AIM OF THE TASK »
For this exercise, reproduce the entries below exactly, but only from the line containing "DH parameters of" through the line containing "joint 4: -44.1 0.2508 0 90", both included.

EXTRACTED ENTRIES section start

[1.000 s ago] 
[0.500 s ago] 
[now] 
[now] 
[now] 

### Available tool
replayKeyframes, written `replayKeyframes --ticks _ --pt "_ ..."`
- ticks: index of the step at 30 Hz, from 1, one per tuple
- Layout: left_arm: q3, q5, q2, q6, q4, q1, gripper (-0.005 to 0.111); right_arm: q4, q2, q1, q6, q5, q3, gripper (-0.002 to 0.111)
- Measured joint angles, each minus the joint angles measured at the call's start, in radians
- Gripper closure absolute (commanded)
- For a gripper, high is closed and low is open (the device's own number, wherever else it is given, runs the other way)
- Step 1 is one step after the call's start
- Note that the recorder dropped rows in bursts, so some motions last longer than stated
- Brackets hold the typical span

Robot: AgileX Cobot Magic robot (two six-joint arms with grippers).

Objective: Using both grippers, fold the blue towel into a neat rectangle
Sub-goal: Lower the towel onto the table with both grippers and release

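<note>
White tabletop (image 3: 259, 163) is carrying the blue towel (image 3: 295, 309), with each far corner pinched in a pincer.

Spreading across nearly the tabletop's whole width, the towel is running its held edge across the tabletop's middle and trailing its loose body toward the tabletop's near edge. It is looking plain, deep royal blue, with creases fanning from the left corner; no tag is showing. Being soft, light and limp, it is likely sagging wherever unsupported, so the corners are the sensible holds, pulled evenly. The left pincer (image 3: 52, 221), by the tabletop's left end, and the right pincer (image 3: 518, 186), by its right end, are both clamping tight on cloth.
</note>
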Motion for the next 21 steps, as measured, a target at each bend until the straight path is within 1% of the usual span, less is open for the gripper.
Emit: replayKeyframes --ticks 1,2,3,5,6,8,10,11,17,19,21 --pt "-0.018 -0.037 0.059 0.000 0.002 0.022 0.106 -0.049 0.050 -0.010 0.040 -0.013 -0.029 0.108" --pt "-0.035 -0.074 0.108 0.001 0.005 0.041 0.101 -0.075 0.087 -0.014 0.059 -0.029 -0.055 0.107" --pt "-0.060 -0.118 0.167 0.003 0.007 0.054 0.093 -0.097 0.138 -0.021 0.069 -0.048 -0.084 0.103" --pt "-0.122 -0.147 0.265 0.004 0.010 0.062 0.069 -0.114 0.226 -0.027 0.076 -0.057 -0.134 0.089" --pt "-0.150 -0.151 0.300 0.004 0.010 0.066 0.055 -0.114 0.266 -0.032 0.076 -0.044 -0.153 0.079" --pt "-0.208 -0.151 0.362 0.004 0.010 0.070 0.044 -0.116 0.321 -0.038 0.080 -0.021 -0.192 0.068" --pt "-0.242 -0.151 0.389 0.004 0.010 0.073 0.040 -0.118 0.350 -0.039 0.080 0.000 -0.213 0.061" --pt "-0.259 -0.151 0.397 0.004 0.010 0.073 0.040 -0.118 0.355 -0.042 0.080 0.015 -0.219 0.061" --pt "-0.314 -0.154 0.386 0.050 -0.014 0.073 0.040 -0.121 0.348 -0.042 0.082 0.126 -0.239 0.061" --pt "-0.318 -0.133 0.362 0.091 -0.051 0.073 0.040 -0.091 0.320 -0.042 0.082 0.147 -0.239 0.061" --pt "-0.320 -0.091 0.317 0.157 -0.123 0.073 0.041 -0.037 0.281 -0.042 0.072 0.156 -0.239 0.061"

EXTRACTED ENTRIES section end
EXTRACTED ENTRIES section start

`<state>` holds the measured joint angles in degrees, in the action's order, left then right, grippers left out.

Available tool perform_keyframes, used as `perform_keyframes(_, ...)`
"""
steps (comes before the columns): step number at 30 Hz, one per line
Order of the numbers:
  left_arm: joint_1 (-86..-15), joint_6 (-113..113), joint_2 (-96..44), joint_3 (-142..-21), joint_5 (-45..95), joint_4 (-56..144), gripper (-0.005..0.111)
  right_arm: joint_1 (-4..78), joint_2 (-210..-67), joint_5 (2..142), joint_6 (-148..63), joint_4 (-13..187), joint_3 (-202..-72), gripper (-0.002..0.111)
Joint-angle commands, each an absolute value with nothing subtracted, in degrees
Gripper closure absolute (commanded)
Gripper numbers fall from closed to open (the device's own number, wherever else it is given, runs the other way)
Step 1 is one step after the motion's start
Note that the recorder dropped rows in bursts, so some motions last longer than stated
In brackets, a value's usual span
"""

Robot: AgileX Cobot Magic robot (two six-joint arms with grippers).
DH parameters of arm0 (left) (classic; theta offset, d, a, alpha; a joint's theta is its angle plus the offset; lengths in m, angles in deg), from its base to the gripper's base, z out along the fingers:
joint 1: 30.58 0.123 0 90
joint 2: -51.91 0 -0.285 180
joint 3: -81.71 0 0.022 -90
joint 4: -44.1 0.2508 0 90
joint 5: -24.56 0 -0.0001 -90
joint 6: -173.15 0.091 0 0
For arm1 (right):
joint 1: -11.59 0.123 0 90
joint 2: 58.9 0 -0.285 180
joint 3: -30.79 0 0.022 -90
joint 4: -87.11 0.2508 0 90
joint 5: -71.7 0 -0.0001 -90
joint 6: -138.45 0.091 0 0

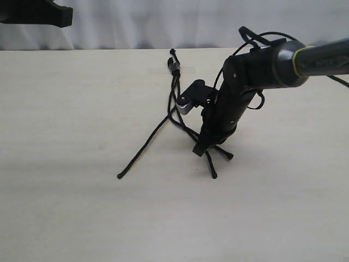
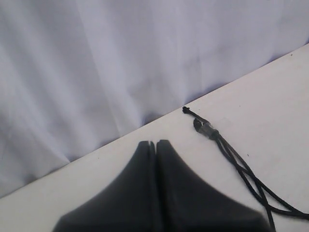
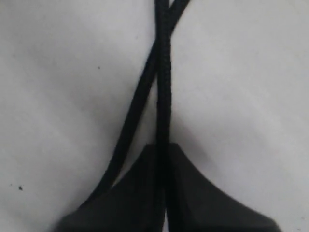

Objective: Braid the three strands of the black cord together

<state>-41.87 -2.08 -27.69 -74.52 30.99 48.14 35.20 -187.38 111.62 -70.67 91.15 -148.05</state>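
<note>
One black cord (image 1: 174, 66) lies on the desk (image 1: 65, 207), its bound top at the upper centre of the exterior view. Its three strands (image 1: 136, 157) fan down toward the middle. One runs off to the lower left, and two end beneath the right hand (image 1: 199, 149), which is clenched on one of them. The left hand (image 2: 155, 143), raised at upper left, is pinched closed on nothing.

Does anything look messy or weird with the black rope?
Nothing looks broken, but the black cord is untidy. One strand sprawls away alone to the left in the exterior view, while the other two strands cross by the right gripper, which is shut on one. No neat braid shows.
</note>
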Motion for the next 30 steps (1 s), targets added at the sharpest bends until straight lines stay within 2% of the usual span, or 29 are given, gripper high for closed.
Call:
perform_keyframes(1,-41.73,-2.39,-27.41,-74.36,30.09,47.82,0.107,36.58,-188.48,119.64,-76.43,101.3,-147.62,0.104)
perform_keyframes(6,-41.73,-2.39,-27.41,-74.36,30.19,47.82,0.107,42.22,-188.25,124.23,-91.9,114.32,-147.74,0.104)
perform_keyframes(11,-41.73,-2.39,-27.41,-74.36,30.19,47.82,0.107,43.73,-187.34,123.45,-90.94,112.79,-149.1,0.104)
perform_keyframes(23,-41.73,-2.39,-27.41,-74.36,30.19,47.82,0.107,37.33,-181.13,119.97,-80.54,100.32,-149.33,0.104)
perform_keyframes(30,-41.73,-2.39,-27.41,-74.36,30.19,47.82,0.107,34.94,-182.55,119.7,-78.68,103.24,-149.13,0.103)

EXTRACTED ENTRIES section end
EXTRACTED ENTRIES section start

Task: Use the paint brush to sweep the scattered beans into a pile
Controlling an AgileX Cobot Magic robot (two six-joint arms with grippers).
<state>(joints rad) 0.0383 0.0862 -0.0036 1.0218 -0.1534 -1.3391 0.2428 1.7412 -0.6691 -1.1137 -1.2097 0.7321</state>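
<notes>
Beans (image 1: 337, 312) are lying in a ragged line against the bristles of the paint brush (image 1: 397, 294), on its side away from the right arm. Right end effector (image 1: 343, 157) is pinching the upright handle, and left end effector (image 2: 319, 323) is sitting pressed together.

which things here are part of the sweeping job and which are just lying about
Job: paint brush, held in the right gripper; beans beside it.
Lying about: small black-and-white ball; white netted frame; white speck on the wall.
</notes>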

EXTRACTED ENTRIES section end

RESPONSE TO THIS EXERCISE »
DH parameters of arm0 (left) (classic; theta offset, d, a, alpha; a joint's theta is its angle plus the offset; lengths in m, angles in deg), from its base to the gripper's base, z out along the fingers:
joint 1: 30.58 0.123 0 90
joint 2: -51.91 0 -0.285 180
joint 3: -81.71 0 0.022 -90
joint 4: -44.1 0.2508 0 90

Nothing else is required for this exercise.